A Weekly Offering of This n That

Rainy Day is my alter ego. She is the little angel that sits on one shoulder and whispers in my ear to forgo that 6" piece of triple chocolate fudge with the four scoops of ice cream on it; she is also the little devil who sits on my other shoulder and convinces me that I can eat just one bite of each and be satisfied, and then laughs with such great abandon when in fact, I eat the whole thing, she falls off my shoulder. Mostly, Rainy Day helps me see the humor in living and, mostly, she encourages me down the right path. Not necessarily the straight and narrow one (how fun is that?) but the path that offers the most adventure and fun.

Wednesday, March 28, 2012

Rainy Day and The Help

Rainy Day watched a movie last night that all of her friends who had seen it raved about. They raved about the movie, and they raved about the book (which Rainy Day has yet to read) and eventually it made it not just to the top of Rainy Day's movie queue, but actually into her mailbox and DVD player! Last night, Rainy Day watched The Help.

She won't say she was disappointed, but she didn't understand the raving about the movie. Until she got to thinking about it, and reading several reviews online. Few of Rainy Day's friends lived through the '60s, and to the best of her knowledge none of them lived in the Deep South during that time. Rainy Day both remembers the '60s as she was there, and she remembers the Deep South, as she lived not too awfully far from Jackson – right outside a wee little town called Anniston. Alabama – at Fort McClellan where Rainy Day was known as Private Day.

When Rainy Day was a little girl she loved playing with her Crayons – and she loved it when she got a big box of 64. One of the things she noticed was all the colors played well together. She learned to distinguish between red and yellow and green and purple. What she didn't learn was that skin colors were somehow different, and therefore needed to be kept away from each other. Rainy Day was one lucky girl. Her friends were across the 'skin rainbow' from albino white to deepest, darkest brown. Rainy Day is so glad her parents had the good sense to have and raise her where she could happily be colorblind.

And then the '60s came. And with it movies like Lilies of the Field starring Sidney Poitier. A black man, an itinerant handyman stops at a convent farm in the Arizona desert to obtain some water for his car and ends up building a church for the nuns. In the meantime he learns a great deal, and he teaches a great deal. He does not answer to the term, "Boy."

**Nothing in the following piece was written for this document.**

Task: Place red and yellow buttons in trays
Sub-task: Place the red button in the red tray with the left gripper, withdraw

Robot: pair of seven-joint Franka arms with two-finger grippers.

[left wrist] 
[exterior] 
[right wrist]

Another movie of the '60s, also starring Sidney Poitier, with Rod Steiger came along, In the Heat of the Night. Another black man in the Deep South. In both movies, the black man commanded respect, on his own. No white man wrote an anonymous book to help him.

And that is what bothers Rainy Day about The Help. Their savior was a white woman.  And while there were some great laughs in the movie, there was an underlying layer of saccharin. Perhaps it was meant to cover the racism that still thrives in this country?

If you have never lived in the South, and or if you missed the '60s (for whatever reason), this movie is probably worth the time to watch. If for no other reason than the costuming, and a glimpse into the lives of the '60s day 'massa' and 'help'.

Rainy Day often wonders what all those racists think when they find out that their ancestors, like yours and mine, walked out of Africa. Some walked out earlier than others, but we are all African! DNA is a marvelous discovery, yes?